## [EXERCISE]
When you reach the line containing "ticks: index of" in the entries below, start writing out each line exactly, and stop after the line containing "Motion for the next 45".

## [TASK INPUT]
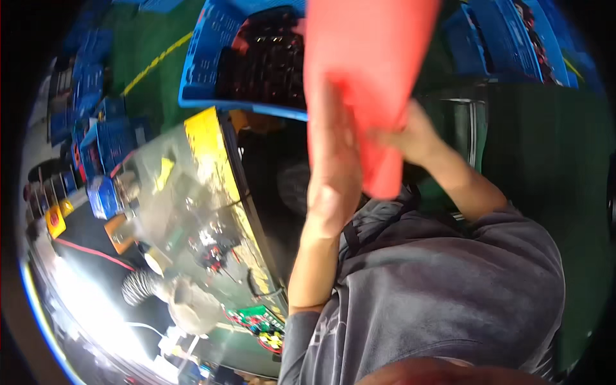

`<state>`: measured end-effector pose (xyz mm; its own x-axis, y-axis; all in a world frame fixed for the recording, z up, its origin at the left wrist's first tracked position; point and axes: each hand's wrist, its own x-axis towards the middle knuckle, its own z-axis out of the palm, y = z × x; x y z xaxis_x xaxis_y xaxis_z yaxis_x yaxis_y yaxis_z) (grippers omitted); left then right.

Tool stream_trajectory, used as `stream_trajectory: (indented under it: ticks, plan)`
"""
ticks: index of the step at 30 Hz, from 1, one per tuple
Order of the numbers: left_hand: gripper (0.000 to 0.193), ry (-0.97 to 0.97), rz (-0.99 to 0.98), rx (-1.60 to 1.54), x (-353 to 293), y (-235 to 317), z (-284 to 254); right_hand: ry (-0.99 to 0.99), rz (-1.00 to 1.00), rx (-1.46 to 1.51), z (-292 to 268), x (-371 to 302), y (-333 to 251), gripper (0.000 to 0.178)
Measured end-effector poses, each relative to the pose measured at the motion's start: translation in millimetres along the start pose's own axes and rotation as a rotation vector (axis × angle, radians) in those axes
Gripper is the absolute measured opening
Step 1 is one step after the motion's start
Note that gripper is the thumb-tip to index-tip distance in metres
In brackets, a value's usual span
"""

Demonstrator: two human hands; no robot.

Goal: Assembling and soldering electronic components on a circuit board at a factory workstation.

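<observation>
A large red sheet (372,58), smooth and blurred by motion, rises in front of me past the top edge of the picture. My left hand (333,167) lies along its left side, fingers long and pressed against it. From the right, my right hand (417,135) grips the sheet's lower right edge; its fingertips are smeared by motion. The sheet narrows toward its lower end, between my two wrists. Whether it is a single layer or folded I cannot tell.
Beyond the sheet stands a blue crate (208,58) full of dark parts. At my left is a workbench (151,186) with yellow-edged trim, a green circuit board (253,317), a ribbed hose (138,287) and a bright lamp (96,314). More blue crates (507,38) stand at far right.
</observation>
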<state>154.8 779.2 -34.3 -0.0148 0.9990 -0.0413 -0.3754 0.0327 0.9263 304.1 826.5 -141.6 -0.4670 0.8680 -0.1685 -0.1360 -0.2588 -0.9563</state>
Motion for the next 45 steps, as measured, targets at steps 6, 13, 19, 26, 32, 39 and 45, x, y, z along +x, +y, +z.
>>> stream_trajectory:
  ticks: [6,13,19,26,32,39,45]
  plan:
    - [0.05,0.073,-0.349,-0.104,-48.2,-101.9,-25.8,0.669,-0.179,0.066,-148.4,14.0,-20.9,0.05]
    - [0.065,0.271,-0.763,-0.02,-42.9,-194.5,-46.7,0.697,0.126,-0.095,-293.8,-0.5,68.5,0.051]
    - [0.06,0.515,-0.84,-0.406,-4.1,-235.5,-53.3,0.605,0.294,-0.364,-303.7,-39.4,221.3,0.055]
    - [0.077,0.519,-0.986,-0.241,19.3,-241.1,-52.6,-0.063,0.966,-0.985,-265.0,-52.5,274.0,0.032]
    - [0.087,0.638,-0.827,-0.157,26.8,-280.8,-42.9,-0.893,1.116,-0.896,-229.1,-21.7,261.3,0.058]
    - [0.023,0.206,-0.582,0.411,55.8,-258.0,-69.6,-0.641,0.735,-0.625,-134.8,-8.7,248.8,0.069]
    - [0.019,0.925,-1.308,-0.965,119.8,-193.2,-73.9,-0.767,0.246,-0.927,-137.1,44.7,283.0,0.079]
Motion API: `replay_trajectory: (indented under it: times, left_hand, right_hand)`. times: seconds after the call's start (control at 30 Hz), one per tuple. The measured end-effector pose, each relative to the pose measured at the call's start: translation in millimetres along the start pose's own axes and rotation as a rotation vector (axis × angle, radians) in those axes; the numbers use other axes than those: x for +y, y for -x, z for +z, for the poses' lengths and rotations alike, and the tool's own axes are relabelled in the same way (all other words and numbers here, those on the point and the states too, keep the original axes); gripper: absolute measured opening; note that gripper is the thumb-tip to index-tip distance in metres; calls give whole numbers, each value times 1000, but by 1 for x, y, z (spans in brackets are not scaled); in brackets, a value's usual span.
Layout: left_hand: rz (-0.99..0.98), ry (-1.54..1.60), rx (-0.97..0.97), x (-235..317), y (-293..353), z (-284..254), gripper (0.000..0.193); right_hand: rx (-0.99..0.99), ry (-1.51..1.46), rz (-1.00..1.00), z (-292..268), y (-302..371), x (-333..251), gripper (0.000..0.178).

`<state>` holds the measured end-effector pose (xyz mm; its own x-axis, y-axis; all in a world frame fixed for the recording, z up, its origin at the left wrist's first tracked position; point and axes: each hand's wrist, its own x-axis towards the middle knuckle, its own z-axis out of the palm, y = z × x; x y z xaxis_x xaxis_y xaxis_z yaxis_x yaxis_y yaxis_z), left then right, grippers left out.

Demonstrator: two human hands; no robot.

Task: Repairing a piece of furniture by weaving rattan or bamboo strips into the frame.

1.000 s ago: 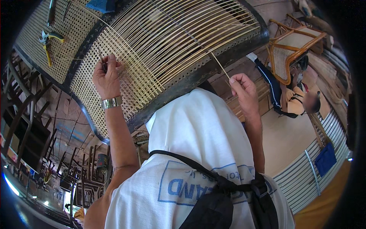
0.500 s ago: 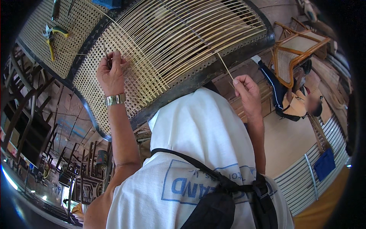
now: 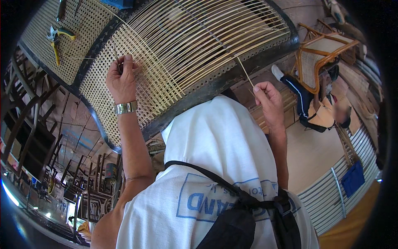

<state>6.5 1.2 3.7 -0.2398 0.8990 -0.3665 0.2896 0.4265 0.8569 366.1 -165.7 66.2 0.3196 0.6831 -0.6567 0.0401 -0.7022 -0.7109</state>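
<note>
A cane panel (image 3: 166, 72) is lying across the upper view, seemingly being woven and calling next for a steady pull, its left showing mesh (image 3: 151, 81), its right open strands (image 3: 215, 37), while the right hand (image 3: 268, 98) is pinching a loose strand (image 3: 245, 71) and the left hand (image 3: 122, 85) is gripping a thin piece (image 3: 115, 52) over the mesh.
</note>
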Motion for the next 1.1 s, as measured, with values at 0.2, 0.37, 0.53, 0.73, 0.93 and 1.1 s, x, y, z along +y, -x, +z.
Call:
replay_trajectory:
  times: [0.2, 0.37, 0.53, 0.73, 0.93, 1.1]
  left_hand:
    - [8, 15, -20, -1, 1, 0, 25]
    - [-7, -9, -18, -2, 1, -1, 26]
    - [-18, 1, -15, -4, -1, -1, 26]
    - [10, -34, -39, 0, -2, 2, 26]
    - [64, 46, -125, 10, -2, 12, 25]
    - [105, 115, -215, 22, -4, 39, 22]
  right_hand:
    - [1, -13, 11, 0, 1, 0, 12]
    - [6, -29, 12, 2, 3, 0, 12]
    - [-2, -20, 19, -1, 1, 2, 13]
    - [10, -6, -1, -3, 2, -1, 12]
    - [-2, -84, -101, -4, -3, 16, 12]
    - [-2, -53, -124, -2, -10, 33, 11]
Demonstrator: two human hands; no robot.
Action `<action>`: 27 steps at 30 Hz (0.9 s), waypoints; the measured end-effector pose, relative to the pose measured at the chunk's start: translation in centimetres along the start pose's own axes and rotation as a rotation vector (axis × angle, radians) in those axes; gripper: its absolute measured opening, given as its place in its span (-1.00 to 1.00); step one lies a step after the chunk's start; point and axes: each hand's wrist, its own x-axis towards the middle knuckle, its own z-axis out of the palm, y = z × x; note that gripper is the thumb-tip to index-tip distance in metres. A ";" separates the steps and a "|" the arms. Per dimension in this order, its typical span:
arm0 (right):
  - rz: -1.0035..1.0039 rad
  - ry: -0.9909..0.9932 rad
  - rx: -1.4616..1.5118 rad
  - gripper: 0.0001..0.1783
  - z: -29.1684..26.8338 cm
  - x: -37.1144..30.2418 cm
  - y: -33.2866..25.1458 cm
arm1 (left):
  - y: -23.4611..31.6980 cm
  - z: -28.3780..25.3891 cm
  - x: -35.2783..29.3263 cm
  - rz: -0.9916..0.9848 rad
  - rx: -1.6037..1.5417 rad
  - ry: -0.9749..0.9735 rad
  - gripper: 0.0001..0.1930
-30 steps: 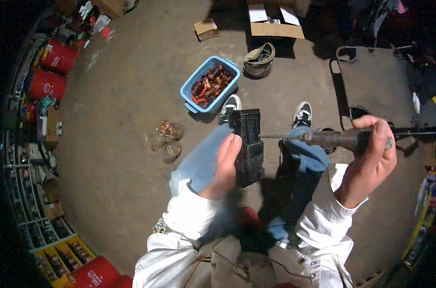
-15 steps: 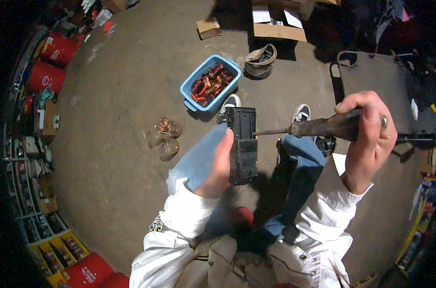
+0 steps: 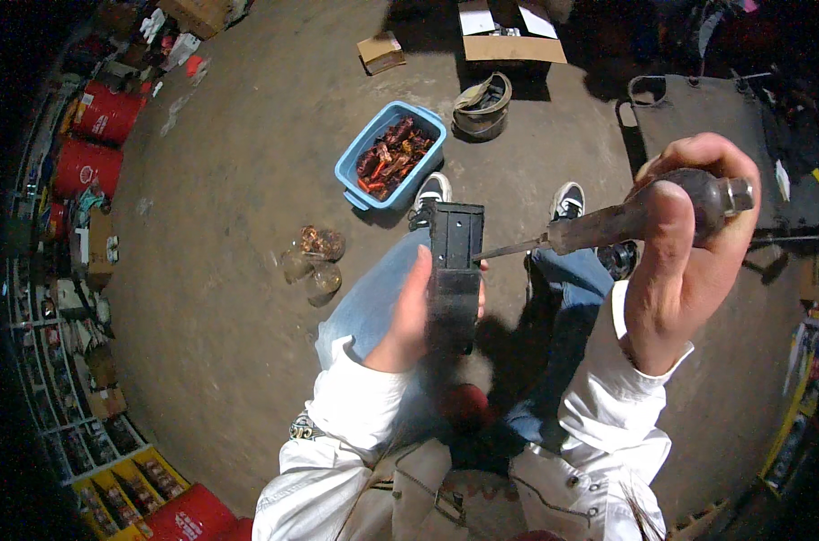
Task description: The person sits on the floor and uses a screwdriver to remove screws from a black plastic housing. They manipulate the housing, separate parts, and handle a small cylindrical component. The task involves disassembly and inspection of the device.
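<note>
The left hand [image 3: 408, 316] grasps a black, rectangular, plastic-looking casing [image 3: 457, 243], held out in front; the right hand [image 3: 685, 279] grips a dark-handled, metal-shanked screwdriver [image 3: 599, 224], tip at the casing's right edge; work seems under way, the casing apparently in 1 piece

This place seems to be a workshop or a storeroom for repair work, because the bare floor [image 3: 211, 270] is grey and stained, and the shelves [image 3: 44, 322] at the left are crowded with small goods. Near them stand red drums [image 3: 107, 113] and a yellow divided tray [image 3: 114, 467]. A blue tub [image 3: 363, 196] of reddish scraps [image 3: 393, 160], a dark bucket [image 3: 486, 126] and a worn screwdriver [image 3: 599, 225] also suit such a place.
</note>
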 end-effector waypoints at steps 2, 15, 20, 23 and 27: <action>-0.003 0.088 -0.016 -0.46 0.5 -0.1 0.0 | 0.1 0.0 0.2 -0.047 -0.188 -0.104 -0.12; -0.099 0.022 0.083 -0.16 0.5 -0.1 -1.4 | 0.4 0.3 -0.2 0.002 -0.094 0.016 -0.20; -0.124 -0.087 0.038 -0.37 0.2 -0.3 -2.3 | 0.0 0.3 -0.2 -0.010 -0.109 0.068 -0.28; -0.040 0.069 -0.106 -0.56 0.9 -0.8 -2.3 | -0.1 -0.1 0.1 0.104 -0.063 0.080 -0.38; 0.120 0.078 -0.256 -0.73 0.8 -0.7 -2.1 | -0.9 0.0 0.4 0.167 0.119 0.241 -0.31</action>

## [ANSWER FOR THE TASK]
ticks: index of the step at 30 Hz, from 1, one per tuple
Order of the numbers: left_hand: gripper (0.000 to 0.193), ry (-0.97 to 0.97), rz (-0.99 to 0.98), rx (-1.60 to 1.54), x (-353 to 293), y (-235 to 317), z (-284 to 254); right_hand: ry (-0.99 to 0.99), rz (-1.00 to 1.00), rx (-1.46 to 1.51), z (-292 to 268), x (-371 to 302), y (-333 to 251), gripper (0.000 to 0.178)
Measured end-effector poses, each relative to the pose measured at the motion's start: translation in millimetres along the start pose's own axes and rotation as a rotation vector (axis × angle, radians) in those axes
Gripper is the absolute measured opening
Step 1 is one step after the motion's start
Note that gripper is the thumb-tip to index-tip distance in metres
In brackets, a value's usual span
"""

Demonstrator: two human hands; no robot.

Goal: Assembling and soldering electronic components on a circuit board at a factory workstation.

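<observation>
A large red sheet (372,58), smooth and blurred by motion, rises in front of me past the top edge of the picture. My left hand (333,167) lies along its left side, fingers long and pressed against it. From the right, my right hand (417,135) grips the sheet's lower right edge; its fingertips are smeared by motion. The sheet narrows toward its lower end, between my two wrists. Whether it is a single layer or folded I cannot tell.
Beyond the sheet stands a blue crate (208,58) full of dark parts. At my left is a workbench (151,186) with yellow-edged trim, a green circuit board (253,317), a ribbed hose (138,287) and a bright lamp (96,314). More blue crates (507,38) stand at far right.
</observation>
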<state>154.8 779.2 -34.3 -0.0148 0.9990 -0.0413 -0.3754 0.0327 0.9263 304.1 826.5 -141.6 -0.4670 0.8680 -0.1685 -0.1360 -0.2588 -0.9563</state>
Motion for the next 45 steps, as measured, targets at steps 6, 13, 19, 26, 32, 39 and 45, x, y, z along +x, +y, +z.

No further output is needed.